» EXERCISE: Word for word, please restate the line containing "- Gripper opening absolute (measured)" and all the lines that follow it to the end of the data.

» INFORMATION GIVEN:
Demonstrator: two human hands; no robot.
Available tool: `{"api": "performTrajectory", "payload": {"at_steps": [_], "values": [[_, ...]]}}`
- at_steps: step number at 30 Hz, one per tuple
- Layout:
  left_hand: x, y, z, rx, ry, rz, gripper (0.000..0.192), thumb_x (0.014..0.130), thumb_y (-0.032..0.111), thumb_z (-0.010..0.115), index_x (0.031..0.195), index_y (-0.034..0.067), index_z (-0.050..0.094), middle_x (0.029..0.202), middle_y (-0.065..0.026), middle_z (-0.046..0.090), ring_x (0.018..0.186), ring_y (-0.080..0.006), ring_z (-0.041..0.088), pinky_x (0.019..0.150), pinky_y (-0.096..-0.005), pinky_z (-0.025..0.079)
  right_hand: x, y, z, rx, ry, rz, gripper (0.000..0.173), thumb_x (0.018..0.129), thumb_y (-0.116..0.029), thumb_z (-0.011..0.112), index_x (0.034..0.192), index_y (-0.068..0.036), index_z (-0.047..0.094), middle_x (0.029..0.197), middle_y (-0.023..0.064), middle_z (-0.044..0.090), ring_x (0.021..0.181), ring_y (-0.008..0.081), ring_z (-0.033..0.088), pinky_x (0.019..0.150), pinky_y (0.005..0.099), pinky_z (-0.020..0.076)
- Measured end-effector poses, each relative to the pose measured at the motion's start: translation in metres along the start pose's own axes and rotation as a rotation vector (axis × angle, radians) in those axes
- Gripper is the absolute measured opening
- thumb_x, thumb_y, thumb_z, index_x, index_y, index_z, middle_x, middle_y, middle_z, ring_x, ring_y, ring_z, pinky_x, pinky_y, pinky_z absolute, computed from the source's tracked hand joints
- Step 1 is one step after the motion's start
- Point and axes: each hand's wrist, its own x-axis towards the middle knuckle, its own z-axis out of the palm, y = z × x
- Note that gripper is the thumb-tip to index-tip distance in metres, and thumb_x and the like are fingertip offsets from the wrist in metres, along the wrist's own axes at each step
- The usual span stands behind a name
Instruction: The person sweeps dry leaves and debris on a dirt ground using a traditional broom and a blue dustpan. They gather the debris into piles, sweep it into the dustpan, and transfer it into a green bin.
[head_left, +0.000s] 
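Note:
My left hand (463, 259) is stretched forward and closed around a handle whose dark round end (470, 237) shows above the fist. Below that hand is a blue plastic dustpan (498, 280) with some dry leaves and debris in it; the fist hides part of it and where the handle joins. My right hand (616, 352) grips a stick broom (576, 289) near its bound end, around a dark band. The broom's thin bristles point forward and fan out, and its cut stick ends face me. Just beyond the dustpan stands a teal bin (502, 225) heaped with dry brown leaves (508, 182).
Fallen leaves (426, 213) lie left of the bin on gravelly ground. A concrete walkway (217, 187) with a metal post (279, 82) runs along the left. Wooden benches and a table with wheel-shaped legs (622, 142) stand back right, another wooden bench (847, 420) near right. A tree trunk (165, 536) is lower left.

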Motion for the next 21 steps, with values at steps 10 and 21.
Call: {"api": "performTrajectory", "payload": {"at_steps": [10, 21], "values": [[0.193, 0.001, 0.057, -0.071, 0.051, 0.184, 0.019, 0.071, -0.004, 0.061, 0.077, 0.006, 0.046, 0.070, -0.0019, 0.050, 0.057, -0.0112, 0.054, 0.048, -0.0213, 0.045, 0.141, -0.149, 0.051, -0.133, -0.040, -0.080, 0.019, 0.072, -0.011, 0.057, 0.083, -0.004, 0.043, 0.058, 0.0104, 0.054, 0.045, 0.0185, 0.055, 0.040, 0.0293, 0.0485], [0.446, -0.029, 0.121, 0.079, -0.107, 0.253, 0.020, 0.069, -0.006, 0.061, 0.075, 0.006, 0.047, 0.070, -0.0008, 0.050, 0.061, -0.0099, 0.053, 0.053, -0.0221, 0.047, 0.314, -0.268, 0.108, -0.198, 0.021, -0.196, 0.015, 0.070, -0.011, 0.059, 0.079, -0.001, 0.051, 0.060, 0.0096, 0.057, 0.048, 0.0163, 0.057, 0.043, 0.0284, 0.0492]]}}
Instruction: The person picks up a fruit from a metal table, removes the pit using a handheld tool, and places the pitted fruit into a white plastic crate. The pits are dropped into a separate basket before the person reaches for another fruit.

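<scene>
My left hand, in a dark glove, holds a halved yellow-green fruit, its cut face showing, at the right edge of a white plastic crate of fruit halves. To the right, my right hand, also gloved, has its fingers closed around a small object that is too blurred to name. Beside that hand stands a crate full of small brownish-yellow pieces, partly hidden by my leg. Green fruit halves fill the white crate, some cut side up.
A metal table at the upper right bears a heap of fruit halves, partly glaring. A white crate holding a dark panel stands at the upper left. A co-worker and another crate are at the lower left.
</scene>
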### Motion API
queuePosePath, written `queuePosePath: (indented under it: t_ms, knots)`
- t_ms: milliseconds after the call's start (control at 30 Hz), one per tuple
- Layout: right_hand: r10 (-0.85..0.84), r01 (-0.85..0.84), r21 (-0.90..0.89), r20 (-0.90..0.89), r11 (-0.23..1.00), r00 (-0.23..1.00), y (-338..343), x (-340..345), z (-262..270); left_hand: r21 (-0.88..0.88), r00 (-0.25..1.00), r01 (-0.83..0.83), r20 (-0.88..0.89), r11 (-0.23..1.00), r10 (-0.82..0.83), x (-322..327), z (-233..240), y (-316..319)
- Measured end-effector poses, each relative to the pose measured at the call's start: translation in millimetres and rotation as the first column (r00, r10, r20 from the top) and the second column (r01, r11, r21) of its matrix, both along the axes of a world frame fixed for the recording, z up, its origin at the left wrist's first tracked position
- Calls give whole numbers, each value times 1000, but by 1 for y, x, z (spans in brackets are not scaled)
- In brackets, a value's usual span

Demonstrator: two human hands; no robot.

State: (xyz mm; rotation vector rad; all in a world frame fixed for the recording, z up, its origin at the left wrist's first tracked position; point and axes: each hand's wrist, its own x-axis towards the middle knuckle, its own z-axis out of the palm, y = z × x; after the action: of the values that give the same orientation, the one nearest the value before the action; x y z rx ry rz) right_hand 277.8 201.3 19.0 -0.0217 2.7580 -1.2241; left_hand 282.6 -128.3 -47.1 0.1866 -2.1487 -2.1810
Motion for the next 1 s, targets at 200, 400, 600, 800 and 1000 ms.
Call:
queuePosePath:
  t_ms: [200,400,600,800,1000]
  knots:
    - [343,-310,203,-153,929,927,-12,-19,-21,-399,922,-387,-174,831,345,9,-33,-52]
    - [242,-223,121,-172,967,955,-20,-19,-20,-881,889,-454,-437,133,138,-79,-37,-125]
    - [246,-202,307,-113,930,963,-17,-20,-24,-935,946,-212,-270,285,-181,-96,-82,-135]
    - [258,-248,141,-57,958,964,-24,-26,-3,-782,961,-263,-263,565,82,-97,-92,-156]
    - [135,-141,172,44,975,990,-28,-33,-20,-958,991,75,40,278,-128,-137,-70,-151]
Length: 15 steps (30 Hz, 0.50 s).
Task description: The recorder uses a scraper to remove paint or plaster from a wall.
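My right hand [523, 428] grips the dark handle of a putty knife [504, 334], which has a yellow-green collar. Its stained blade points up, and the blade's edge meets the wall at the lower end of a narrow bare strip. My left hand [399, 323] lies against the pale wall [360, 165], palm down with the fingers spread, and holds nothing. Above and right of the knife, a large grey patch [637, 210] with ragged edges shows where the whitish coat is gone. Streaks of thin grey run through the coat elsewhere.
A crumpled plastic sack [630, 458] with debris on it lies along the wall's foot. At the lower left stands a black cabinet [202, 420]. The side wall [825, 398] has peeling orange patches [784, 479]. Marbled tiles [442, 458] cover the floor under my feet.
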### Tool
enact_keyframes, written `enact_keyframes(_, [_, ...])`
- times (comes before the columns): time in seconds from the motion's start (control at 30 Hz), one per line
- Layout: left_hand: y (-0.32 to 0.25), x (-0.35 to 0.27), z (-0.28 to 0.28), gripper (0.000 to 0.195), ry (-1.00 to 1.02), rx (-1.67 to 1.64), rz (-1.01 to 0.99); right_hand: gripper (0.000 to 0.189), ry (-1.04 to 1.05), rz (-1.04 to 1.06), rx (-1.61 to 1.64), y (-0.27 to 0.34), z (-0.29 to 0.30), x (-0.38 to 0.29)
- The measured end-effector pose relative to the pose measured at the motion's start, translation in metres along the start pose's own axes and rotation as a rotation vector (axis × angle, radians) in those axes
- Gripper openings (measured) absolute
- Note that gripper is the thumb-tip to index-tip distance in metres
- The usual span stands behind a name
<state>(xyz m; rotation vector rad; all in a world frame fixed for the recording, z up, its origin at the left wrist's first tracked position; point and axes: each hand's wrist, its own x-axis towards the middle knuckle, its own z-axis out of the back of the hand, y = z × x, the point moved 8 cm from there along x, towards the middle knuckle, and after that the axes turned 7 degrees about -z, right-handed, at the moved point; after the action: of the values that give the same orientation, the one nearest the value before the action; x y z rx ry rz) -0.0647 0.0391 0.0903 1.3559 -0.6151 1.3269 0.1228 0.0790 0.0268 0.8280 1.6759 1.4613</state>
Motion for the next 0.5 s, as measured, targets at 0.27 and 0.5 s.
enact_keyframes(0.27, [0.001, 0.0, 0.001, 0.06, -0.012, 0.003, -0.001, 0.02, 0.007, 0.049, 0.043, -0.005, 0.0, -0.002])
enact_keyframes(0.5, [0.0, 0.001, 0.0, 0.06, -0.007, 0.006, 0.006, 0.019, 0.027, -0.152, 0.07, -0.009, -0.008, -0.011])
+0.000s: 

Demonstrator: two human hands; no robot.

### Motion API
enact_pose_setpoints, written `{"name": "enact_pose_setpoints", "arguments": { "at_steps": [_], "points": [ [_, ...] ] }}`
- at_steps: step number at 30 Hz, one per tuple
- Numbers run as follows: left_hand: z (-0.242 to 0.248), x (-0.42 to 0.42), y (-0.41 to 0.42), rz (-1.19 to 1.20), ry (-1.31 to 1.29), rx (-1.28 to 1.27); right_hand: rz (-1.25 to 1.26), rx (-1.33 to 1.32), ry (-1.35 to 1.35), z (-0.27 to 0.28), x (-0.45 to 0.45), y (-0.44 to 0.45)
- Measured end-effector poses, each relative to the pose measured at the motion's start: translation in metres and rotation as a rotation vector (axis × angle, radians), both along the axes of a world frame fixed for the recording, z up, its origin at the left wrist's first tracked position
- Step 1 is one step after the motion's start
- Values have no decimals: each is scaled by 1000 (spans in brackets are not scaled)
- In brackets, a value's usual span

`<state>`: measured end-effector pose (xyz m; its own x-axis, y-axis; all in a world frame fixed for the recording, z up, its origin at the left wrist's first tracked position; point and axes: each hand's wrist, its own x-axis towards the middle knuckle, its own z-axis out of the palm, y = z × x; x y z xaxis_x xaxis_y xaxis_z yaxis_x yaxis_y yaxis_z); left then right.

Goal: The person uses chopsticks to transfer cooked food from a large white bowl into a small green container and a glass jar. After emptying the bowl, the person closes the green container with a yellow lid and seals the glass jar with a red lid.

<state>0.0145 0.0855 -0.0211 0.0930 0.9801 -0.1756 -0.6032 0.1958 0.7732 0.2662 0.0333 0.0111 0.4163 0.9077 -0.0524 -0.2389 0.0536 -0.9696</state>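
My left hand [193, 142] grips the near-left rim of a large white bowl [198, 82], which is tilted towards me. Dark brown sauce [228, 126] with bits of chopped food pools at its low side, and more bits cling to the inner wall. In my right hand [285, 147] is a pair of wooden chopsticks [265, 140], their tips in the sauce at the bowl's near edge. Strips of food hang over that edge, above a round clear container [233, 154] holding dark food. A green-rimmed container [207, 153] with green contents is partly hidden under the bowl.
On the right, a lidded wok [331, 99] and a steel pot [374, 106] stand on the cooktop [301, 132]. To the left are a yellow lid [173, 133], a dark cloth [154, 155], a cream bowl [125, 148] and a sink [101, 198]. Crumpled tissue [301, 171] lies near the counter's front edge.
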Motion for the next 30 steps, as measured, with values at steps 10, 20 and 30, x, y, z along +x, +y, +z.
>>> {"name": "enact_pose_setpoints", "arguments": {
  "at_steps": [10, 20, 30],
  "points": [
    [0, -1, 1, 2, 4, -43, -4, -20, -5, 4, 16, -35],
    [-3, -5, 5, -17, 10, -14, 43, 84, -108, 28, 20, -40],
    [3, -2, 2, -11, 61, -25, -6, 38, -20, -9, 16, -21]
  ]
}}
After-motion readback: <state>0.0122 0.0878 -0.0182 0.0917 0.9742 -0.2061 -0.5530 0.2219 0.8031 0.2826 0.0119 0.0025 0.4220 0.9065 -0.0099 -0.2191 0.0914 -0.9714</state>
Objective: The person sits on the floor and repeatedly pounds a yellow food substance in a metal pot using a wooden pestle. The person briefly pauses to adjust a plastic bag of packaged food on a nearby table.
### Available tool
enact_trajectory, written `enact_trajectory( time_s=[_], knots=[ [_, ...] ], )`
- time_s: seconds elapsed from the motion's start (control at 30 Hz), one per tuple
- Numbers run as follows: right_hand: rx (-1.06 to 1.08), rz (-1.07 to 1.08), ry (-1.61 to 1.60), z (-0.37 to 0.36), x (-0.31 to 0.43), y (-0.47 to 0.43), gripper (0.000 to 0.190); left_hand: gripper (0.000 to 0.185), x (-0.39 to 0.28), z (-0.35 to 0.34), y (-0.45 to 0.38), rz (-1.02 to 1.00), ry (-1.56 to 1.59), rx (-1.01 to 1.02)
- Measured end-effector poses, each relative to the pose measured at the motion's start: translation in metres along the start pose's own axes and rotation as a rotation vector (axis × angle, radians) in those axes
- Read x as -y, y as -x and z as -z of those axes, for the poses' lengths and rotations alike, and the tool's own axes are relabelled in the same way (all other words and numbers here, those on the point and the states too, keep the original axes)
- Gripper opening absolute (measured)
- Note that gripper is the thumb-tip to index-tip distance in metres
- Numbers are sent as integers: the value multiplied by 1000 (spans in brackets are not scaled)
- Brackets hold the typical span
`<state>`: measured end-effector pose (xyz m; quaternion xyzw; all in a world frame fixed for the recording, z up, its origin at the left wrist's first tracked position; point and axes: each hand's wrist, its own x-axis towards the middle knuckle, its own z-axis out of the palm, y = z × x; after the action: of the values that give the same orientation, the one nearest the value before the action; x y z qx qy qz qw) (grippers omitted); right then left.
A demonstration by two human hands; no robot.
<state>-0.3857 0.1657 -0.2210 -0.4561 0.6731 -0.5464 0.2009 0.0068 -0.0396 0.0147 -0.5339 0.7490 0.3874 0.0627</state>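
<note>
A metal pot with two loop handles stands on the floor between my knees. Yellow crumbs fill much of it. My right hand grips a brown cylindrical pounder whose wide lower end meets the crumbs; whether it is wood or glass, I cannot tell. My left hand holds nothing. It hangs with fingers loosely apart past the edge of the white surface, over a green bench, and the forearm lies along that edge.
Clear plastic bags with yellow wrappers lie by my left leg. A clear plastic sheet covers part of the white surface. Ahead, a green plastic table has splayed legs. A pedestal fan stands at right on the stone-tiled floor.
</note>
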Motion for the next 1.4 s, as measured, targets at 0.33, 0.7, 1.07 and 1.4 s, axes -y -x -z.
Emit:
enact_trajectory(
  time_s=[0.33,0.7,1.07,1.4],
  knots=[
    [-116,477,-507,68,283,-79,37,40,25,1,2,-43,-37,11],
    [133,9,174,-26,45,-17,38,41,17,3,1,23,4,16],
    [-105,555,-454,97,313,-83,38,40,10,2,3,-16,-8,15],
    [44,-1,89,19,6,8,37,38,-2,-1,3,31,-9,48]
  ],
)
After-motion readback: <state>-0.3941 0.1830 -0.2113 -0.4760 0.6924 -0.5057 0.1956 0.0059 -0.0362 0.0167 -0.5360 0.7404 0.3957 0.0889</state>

» EXPECTED ANSWER:
- Gripper opening absolute (measured)
- Note that gripper is the thumb-tip to index-tip distance in metres
- Numbers are sent as integers: the value multiplied by 1000 (spans in brackets are not scaled)
- Brackets hold the typical span
`<state>`: measured end-effector pose (xyz m; quaternion xyzw; all in a world frame fixed for the recording, z up, its origin at the left wrist's first tracked position; point and axes: each hand's wrist, its own x-axis towards the middle knuckle, its own z-axis out of the palm, y = z × x; after the action: of the values that give the same orientation, the one nearest the value before the action; x y z qx qy qz qw) (grippers omitted); right then left.
A demonstration by two human hands; no robot.
<state>-0.3857 0.1657 -0.2210 -0.4561 0.6731 -0.5464 0.2009 0.0068 -0.0396 0.0147 -0.5339 0.7490 0.3874 0.0627</state>
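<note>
A metal pot with two loop handles stands on the floor between my knees. Yellow crumbs fill much of it. My right hand grips a brown cylindrical pounder whose wide lower end meets the crumbs; whether it is wood or glass, I cannot tell. My left hand holds nothing. It hangs with fingers loosely apart past the edge of the white surface, over a green bench, and the forearm lies along that edge.
Clear plastic bags with yellow wrappers lie by my left leg. A clear plastic sheet covers part of the white surface. Ahead, a green plastic table has splayed legs. A pedestal fan stands at right on the stone-tiled floor.
</note>
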Motion for the next 1.4 s, as measured, targets at 0.33, 0.7, 1.07 and 1.4 s, axes -y -x -z.
Emit:
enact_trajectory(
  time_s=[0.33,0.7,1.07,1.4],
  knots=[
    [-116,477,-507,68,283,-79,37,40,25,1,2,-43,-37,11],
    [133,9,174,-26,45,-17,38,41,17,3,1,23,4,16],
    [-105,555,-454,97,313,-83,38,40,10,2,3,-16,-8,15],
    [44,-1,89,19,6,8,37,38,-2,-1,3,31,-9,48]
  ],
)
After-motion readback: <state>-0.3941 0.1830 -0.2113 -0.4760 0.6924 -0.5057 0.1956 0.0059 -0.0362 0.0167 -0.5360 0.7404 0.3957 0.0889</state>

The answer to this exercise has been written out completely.